The computers in a distributed system are connected by a communication network, such as the Internet. Each computer in a distributed system performs a specific task, and the results of the tasks are combined to achieve a common goal.

Why there is a need for a distributed system?

A distributed system is designed to provide high availability, scalability, and fault tolerance.

1.High Availability

  • In a distributed system, if one computer or server fails, the other computers or servers can continue to function.

  • This means that the system remains available to the users even if some of the nodes or servers are down.

  • A distributed system can provide higher availability than a centralized system.

2.Scalability

  • A distributed system can scale horizontally, which means that more computers or servers can be added to the system to handle the increased workload.

  • This means that a distributed system can handle a larger number of users or requests without any performance degradation.

  • A centralized system may not be able to scale to handle a large number of users or requests.

3.Fault Tolerance

  • In a distributed system, if one node or server fails, the system can still function.

  • The workload can be distributed among the remaining nodes or servers.

  • This means that a distributed system is more fault-tolerant than a centralized system.

4.Geographic Distribution

  • A distributed system can be geographically distributed, which means that the nodes or servers can be located in different locations.

  • This can help to reduce the network latency and improve the performance of the system.

  • It also means that the system can continue to function even if there is a natural disaster or other disruption in one location.

5.Load Balancing

  • In a distributed system, the workload can be distributed among the nodes or servers.

  • This can help to balance the load and ensure that no node or server is overloaded.

  • Load balancing can help to improve the performance and reliability of the system.

6.Cost-effectiveness

  • A distributed system can be more cost-effective than a centralized system.

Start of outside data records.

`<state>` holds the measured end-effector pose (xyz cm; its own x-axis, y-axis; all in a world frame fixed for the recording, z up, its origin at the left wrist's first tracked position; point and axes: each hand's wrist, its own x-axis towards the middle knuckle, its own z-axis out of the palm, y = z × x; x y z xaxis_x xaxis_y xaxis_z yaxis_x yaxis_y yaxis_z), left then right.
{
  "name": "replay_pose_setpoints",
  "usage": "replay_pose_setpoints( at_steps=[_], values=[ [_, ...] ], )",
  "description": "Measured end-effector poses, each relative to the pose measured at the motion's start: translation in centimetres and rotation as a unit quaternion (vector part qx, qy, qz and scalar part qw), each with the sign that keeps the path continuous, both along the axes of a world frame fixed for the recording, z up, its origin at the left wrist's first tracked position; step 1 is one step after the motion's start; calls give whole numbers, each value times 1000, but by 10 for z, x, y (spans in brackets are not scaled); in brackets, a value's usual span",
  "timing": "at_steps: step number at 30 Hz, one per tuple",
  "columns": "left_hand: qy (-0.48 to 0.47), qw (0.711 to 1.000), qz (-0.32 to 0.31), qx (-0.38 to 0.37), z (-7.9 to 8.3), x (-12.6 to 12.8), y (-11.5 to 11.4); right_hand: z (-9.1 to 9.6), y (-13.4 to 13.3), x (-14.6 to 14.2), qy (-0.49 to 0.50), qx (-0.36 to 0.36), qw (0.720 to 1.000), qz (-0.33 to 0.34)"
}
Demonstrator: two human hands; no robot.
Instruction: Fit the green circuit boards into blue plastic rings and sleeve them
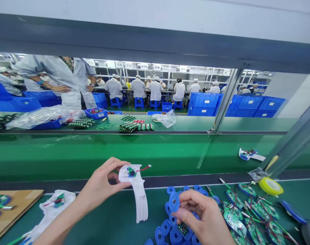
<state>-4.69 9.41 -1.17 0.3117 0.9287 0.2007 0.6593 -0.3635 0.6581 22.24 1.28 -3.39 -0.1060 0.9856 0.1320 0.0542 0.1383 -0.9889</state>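
Note:
My left hand (107, 180) pinches a white plastic housing (141, 204) by its wide upper end, raised over the green bench. A small green circuit board (131, 172) with a red wire and white connector sits in that end. Between thumb and fingertips, my right hand (198, 212) grips a blue oval ring (174, 202) with a small hole in its middle. Beneath and around it lies a pile of similar blue rings (166, 227). Another white housing (59, 200) with a board and red wire rests left of my left forearm.
Several green circuit boards (258, 211) with wires lie heaped at right, near a yellow tape roll (271, 186). Cardboard (22, 207) is at left. Across the green belt (144, 149), a loaded housing (250, 154) lies at right. A metal post (226, 102) stands ahead; co-workers sit beyond.

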Motion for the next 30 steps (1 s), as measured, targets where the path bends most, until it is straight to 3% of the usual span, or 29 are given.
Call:
replay_pose_setpoints(
  at_steps=[3,6,8,11,14,18,24,30],
  values=[
    [-111,993,-43,20,10,35,-30,2,-4,-5,-103,190,976,-14],
    [-112,987,-103,51,14,60,-52,4,-7,-12,-180,363,912,-69],
    [-103,985,-130,53,12,69,-60,6,-9,-15,-234,415,869,-130],
    [-98,984,-145,38,8,73,-66,11,-11,-19,-296,437,830,-180],
    [-98,982,-159,44,5,74,-69,17,-13,-21,-312,447,814,-203],
    [-105,978,-165,73,5,76,-72,17,-11,-27,-296,468,799,-235],
    [-112,975,-167,91,5,78,-74,12,-4,-41,-218,498,770,-335],
    [-135,979,-148,44,5,80,-77,10,-9,-35,-308,506,744,-309]
  ],
)
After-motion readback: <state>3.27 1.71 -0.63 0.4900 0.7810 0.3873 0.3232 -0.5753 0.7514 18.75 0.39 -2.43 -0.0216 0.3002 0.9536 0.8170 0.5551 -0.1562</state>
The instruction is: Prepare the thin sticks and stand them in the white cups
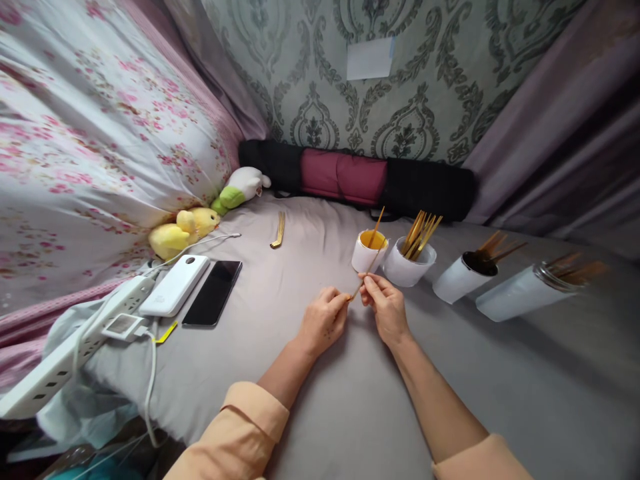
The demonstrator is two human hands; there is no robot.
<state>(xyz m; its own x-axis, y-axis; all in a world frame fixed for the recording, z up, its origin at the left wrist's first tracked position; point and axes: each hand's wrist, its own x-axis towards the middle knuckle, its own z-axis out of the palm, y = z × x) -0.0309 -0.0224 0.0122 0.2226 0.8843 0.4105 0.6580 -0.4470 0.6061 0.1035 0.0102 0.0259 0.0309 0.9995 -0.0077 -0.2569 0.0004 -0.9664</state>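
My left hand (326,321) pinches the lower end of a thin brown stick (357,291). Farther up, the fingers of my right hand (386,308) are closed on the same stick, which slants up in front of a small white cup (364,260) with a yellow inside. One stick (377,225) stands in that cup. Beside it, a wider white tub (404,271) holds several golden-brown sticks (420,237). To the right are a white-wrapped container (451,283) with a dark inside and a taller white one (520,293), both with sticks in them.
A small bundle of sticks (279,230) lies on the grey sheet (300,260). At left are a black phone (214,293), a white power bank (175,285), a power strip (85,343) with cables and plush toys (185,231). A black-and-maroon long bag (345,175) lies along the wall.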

  • Instead of purchasing a large, expensive server, multiple low-cost computers or servers can be used.

  • This can help to reduce the overall cost of the system.

The architecture of the distributed system

The architecture of a distributed system refers to the structure of the system, including its components and how they interact with each other.

  1. Client-Server: In this architecture, clients request services from servers, which provide the services. The server is responsible for managing the resources required to provide the service.

  2. Peer-to-Peer: In this architecture, all nodes in the system have equal capabilities and responsibilities. Nodes can request services from other nodes and can also provide services to other nodes.

  3. Hybrid: In this architecture, multiple architectures are combined to provide a more robust and scalable system. For example, a client-server architecture can be combined with a peer-to-peer architecture to provide better fault tolerance and scalability.

Process Synchronization in distributed systems

Process synchronization is the process of coordinating the actions of multiple processes to ensure that they do not interfere with each other.

When we have multiple processes running simultaneously in a computer or a distributed system, they might need to access the same resources like memory, files, or devices. If two or more processes try to access the same resource at the same time, it can lead to conflicts, race conditions, or incorrect results.

Process synchronization is a way to coordinate the actions of these processes so that they work together without interfering with each other. It involves using different techniques or mechanisms to manage access to shared resources and ensure that each process gets the resource it needs at the right time.

Example

Imagine two people collaborating on a Google document online on different computers. They are both working on the same section of the document, and they both try to edit it simultaneously. This can lead to conflicts and overwrite each other's changes, causing data inconsistency.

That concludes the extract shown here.